Jim reckons the 30km weather balloon is just about there and figures with just a little more buoyancy it can go all the way. He contemplates a tall pressurised tower that extends well beyond the atmosphere. Into this tower a balloon and payload is released.

Jim reckons the mechanical load on this tower from the positive internal pressure and pay load is perpendicular to the tower walls, ie the mechanical load is not carried by the tower itself. Thus the tower need not be built from graphene or other super material.

(edit) Jim reckons if the load of the building can be transfered to the internal pressure (with a series of bladders attached to the inside of the tower) then the structure could be made feather weight.
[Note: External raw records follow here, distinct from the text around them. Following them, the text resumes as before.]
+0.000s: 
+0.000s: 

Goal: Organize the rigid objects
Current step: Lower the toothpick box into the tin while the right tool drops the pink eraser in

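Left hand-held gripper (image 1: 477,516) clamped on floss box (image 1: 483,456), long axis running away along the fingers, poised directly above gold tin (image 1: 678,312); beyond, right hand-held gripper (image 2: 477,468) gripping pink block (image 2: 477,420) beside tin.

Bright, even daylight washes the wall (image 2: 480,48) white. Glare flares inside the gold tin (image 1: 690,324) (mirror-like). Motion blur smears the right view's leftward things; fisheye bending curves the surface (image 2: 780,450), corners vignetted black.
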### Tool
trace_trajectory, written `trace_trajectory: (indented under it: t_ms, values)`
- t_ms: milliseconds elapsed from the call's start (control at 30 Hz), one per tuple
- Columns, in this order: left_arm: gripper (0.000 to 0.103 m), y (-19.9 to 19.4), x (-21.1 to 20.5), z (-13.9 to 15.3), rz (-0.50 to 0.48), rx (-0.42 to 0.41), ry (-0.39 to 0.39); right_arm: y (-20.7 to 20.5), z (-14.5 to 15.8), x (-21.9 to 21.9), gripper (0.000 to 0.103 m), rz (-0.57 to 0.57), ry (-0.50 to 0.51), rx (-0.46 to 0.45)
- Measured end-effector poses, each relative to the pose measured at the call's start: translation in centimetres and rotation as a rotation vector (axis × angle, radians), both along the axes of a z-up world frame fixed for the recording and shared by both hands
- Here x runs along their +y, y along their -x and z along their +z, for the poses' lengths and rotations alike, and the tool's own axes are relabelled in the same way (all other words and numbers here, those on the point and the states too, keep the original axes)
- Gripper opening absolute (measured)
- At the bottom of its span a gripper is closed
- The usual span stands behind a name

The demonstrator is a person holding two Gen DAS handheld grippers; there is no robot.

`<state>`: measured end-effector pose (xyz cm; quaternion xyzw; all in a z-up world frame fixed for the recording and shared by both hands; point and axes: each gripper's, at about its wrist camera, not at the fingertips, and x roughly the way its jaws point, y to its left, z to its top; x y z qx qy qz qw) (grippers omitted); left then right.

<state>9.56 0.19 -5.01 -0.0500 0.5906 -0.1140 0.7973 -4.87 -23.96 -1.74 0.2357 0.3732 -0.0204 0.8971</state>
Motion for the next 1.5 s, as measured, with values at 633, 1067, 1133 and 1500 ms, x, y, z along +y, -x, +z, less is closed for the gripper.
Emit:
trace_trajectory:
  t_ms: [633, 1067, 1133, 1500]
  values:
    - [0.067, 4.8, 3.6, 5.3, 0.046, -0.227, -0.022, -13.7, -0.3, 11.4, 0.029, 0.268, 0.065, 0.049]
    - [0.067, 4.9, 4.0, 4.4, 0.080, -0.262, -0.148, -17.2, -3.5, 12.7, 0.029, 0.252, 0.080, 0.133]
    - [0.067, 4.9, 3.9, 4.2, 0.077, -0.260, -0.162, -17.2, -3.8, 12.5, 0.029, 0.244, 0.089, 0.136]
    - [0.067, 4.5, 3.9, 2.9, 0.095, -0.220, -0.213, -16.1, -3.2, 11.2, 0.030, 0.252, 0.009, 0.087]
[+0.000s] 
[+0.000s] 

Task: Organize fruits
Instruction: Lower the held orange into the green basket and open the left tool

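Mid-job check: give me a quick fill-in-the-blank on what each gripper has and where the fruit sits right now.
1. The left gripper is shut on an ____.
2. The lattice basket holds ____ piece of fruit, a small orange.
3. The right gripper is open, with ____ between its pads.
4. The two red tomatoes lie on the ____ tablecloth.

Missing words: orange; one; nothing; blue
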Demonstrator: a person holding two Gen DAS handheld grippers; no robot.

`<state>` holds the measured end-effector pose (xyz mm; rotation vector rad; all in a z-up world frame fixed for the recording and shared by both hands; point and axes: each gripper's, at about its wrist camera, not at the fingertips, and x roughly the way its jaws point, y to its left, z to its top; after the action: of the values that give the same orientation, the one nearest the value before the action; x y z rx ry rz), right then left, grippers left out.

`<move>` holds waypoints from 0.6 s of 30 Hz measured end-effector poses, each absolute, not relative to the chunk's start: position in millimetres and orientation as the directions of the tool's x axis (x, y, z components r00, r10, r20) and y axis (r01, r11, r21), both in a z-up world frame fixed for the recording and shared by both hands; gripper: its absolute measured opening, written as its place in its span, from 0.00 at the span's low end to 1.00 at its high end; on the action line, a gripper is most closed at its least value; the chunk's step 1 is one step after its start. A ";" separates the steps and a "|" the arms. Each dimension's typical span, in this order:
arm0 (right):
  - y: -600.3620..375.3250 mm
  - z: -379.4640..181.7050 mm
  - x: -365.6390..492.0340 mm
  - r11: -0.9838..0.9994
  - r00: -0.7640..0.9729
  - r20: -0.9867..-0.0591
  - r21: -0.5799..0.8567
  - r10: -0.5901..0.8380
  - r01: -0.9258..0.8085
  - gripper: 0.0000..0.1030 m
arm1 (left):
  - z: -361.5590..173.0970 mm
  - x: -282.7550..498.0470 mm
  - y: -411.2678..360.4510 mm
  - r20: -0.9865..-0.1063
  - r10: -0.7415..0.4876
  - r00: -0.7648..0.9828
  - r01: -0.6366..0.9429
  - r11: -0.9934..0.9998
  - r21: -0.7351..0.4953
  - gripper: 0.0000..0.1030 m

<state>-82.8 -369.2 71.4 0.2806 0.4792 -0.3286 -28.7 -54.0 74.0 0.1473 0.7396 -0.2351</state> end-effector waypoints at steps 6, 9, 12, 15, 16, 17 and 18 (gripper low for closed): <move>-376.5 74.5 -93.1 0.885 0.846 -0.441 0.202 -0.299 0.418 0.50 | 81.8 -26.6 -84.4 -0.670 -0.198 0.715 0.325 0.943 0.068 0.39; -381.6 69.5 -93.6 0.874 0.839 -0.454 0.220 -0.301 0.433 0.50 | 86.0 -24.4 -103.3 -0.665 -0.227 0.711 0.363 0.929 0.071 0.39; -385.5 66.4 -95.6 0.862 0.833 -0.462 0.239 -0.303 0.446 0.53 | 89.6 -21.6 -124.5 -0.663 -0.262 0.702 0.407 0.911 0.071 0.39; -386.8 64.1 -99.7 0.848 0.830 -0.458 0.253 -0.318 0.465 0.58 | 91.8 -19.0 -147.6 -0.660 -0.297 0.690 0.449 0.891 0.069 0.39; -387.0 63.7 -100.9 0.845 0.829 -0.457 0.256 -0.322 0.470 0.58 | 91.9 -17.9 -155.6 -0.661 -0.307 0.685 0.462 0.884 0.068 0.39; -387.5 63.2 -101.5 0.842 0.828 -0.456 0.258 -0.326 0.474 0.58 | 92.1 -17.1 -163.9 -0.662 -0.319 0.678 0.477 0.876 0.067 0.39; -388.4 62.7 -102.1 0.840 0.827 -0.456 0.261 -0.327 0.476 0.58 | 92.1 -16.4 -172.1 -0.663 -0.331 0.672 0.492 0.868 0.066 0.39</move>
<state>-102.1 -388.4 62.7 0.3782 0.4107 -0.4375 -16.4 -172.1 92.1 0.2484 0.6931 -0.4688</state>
Just like a sausage dog at the fair. (/edit)

 Doctorremulac3 reckons these space tubes need their own category. I think we've got 5 or 6 of these, me having added one myself.

Despite having suggested numerous enhancements to the technology such as having pictures of puppies on it, mine only got a couple of buns. Maybe Jim can have better luck. Keep in mind though, you don't have any buoyancy for that section that extends beyond the atmosphere. You may have addressed that but I was distracted by the third person narration thing.
 — doctorremulac3, Feb 14 2011

 Please run up some quick calculations on how much your "feather weight" tower is going to weigh. Then describe what is supporting it other than the foundation. If nothing, please describe how that foundation is built.

Next reckon what is supporting the mechanical load and payload, since it has to be something. If gas, calculate the volume of hydrogen required (and the results of a leak in combination with a lightning strike). If not gas supported, then re-think the material, because something is supporting the load.
 — MechE, Feb 14 2011

Of course, he means have Jim do it.
 — daseva, Feb 14 2011

 I agree that there needs to be a category for space tubes.

[Doctorremulac3], I just bunned your space tube.
 — baconbrain, Feb 14 2011

 // these space tubes need their own category

 I am not sure that these tubes do need their own category. Having done some quick calculations I calculate that any object launched from the top of the tube is going to drop like a stone (even at 60km above the earth).

Imagine yourself at the top of the tube with satellites going by at orbital velocity. If you stepped off the tower with your velocity being pretty much zero there is only one way to go and it is down...

 Well, I'm not sure that's the main problem.

 There is value in having a space elevator at the equator that goes out to geosynchronous orbit since at that point you can just step off the platform and be in orbit. It's just a long ways out there, but presumably if you can figure out how to get past that first hundred miles you might as well go the rest of the 20,000 plus miles needed.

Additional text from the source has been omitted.